[Prompt]
An exact transcription of all the data is required; the pictures are to be left out.

══ Dataset excerpt

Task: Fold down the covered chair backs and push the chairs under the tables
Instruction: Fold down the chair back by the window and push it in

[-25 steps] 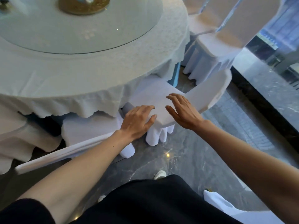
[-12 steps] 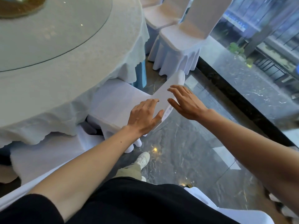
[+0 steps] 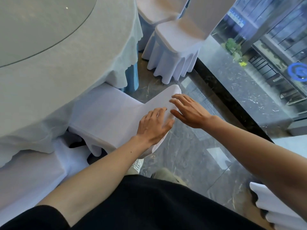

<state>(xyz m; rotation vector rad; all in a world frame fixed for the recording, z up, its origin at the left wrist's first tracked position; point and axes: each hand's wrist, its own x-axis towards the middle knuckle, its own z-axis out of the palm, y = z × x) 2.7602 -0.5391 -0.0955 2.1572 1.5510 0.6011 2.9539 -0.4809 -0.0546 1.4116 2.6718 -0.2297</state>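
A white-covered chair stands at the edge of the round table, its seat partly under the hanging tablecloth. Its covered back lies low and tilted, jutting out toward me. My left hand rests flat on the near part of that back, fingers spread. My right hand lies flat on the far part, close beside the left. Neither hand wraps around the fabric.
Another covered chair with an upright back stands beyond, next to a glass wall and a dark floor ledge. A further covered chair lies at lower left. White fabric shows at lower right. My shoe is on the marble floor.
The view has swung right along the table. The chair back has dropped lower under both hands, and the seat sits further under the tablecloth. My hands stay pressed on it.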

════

[Task answer]
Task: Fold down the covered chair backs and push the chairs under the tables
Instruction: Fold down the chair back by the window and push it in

[-25 steps] 
[-12 steps] 
[+0 steps] 

<state>(xyz m; rotation vector rad; all in a world frame fixed for the recording, z up, its origin at the left wrist's first tracked position; point and axes: each hand's wrist, its own x-axis towards the middle knuckle, its own z-axis out of the palm, y = z × x) 2.7602 -0.5391 -0.0955 2.1572 1.5510 0.6011 2.9539 -0.4809 -0.0546 1.4116 2.6718 -0.2297</state>
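A white-covered chair stands at the edge of the round table, its seat partly under the hanging tablecloth. Its covered back lies low and tilted, jutting out toward me. My left hand rests flat on the near part of that back, fingers spread. My right hand lies flat on the far part, close beside the left. Neither hand wraps around the fabric.
Another covered chair with an upright back stands beyond, next to a glass wall and a dark floor ledge. A further covered chair lies at lower left. White fabric shows at lower right. My shoe is on the marble floor.
The view has swung right along the table. The chair back has dropped lower under both hands, and the seat sits further under the tablecloth. My hands stay pressed on it.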

Nothing else remains for this exercise.